As Macwhirter himself points out, bloggers want to be read. But as I have noted, it is easy to ignore a blogger by simply not reading. So the truly awful commenters would never succeed as bloggers because they simply will not get read and won’t make any impact.

That is precisely why websites like The Herald, Scotsman.com, Comment is free, the BBC’s Have Your Say, Digg and YouTube suffer from having terrible comments. Because these are huge websites, commenters know they are guaranteed an audience. Unlike a blogger, they don’t have to build an audience by producing quality content. They already have the spotlight they crave so that they can spout out their nonsense. Bloggers produce a higher-quality product because they need to come up with the goods or people will not read. Commenters believe they will have people reading anyway.

That is not, of course, a criticism of all comments. Small and medium-sized blogs generally have great comment sections, and I am lucky to be able to count this blog among the medium-sized blogs that generally have thriving and friendly comments sections.

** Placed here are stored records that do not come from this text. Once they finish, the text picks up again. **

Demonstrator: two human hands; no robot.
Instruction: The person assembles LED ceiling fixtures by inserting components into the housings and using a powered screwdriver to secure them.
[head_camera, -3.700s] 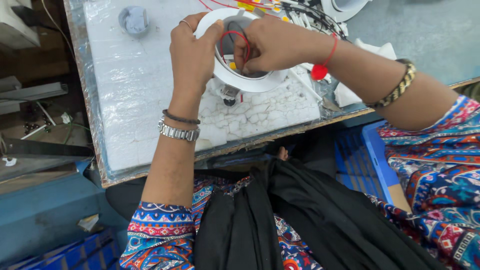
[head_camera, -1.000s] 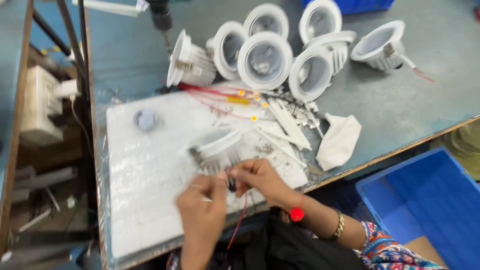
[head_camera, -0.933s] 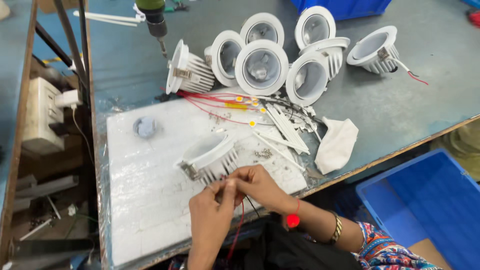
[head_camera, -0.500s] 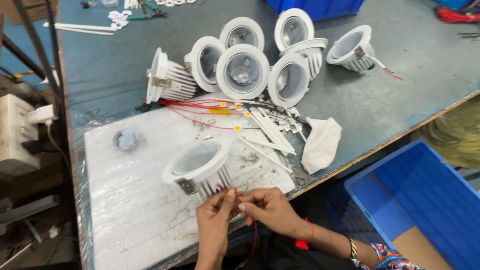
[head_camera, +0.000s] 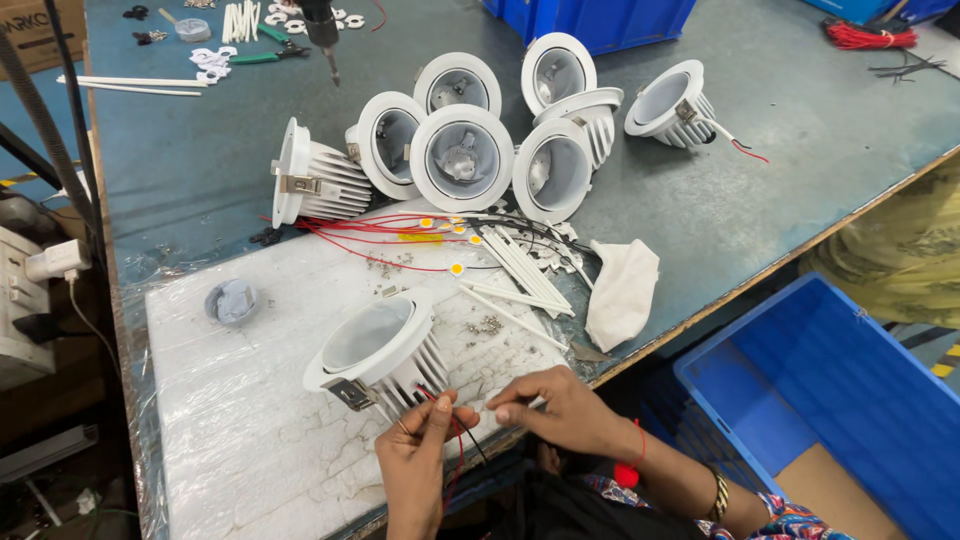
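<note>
A white round downlight housing with cooling fins lies face up on a white foam pad at the table's near edge. Red and black wires run from its back toward me. My left hand pinches these wires just below the housing. My right hand meets it from the right, fingertips on a small white tube at the wire ends. Both hands hover over the pad's front edge.
Several more white downlight housings are grouped at mid table, one apart at the right. Red leads with yellow discs, white sleeves and a white cloth lie behind my hands. A blue bin stands below right.
The housing, earlier held up against my hands, now rests on the foam pad. My hands have drawn back to the near edge and hold only its wires. The camera view has shifted.
</note>
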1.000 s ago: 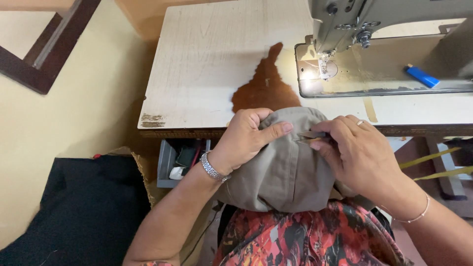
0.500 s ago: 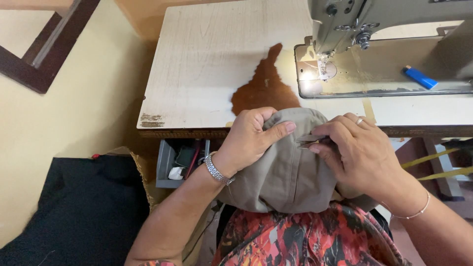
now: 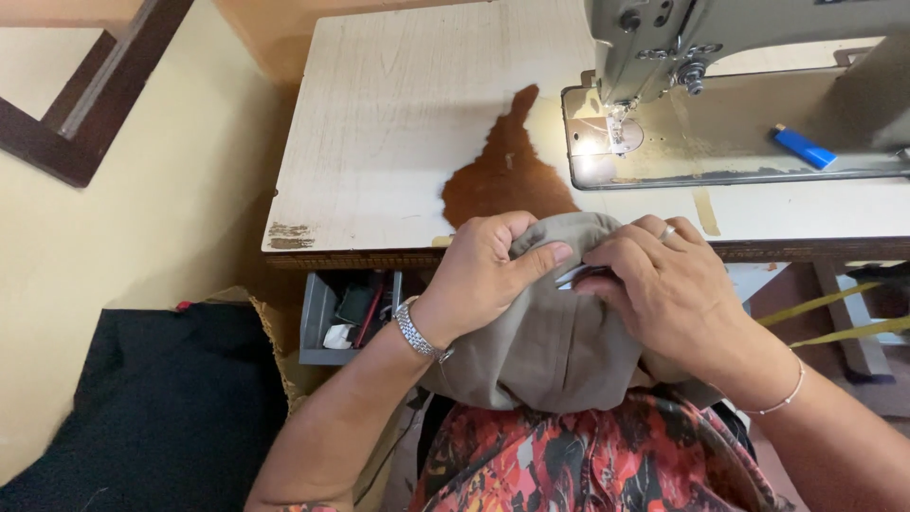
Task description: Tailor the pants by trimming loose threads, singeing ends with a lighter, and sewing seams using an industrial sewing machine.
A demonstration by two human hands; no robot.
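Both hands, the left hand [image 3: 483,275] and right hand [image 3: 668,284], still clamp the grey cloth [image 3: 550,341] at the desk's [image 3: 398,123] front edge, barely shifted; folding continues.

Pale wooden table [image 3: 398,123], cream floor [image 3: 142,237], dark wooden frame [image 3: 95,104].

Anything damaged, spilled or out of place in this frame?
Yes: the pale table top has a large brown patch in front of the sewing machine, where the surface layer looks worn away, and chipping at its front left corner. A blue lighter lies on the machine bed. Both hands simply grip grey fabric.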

It is the big media sites that attract bad commenters like files on a poop.

To tie all the loose ends together, the point — as everyone agrees — is that the media landscape is changing. Kezia Dugdale has a good overview of what’s going on.

A recent piece in the Sunday Herald suggested that my blogs get the sort of readership that a local newspaper can expect. That was news to me, and it rather sums up just how different the world of the media is becoming. While the blogosphere grows and grows, the likes of The Scotsman and The Herald are struggling to scrape together enough coppers to fund next week’s editions.

This makes the way the media approaches the web all-important. Johnston Press’s decision to rip the perfectly adequate Scotsman.com to shreds and implement their own shaky template has effectively put a nail in their own coffin. Traffic has halved since they took over. The Herald’s web presence has always been dire, and signs for the future are not good.

Given this state of affairs, the relationship between blogging and the media will become ever-more important. Everyone in this arena is still feeling their way around in an uncertain new world, and everyone will make mistakes along the way. The media could be helped significantly if their most high-profile commentators had a modicum of awareness of what the real strengths of blogging actually are.